WORK TO BE COMPLETED:
Your copy should contain exactly the lines from the start of the listing through the line that holds "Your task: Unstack", and no pictures.

#### RECORDED INFORMATION

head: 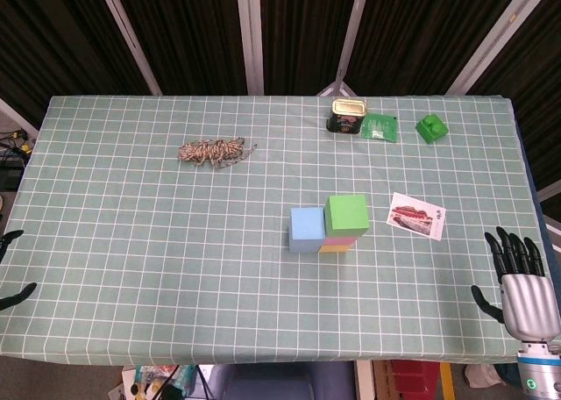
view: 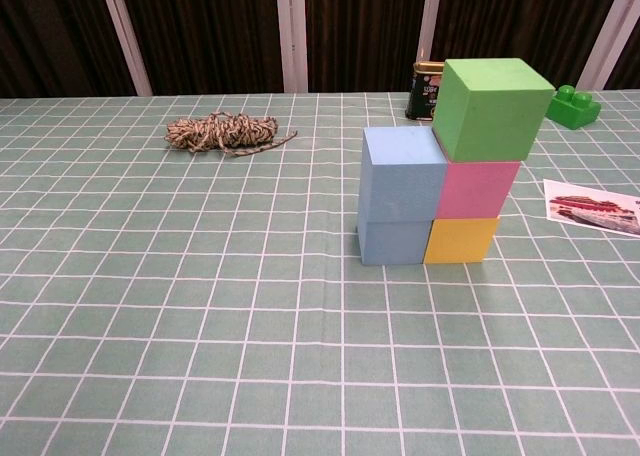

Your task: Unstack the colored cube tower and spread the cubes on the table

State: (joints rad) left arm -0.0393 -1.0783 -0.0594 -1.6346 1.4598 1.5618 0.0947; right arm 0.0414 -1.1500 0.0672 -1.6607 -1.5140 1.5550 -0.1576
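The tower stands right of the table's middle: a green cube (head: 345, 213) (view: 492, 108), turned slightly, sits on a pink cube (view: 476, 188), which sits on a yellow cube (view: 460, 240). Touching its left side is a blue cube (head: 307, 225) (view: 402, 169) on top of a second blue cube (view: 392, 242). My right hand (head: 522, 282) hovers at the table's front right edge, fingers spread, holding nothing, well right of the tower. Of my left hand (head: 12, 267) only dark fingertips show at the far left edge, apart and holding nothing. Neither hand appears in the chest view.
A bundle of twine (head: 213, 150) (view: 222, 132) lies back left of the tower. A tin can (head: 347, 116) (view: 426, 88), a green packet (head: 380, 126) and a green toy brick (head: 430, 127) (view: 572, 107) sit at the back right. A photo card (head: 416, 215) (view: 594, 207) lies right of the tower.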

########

TASK ANSWER:
head: 
view: 

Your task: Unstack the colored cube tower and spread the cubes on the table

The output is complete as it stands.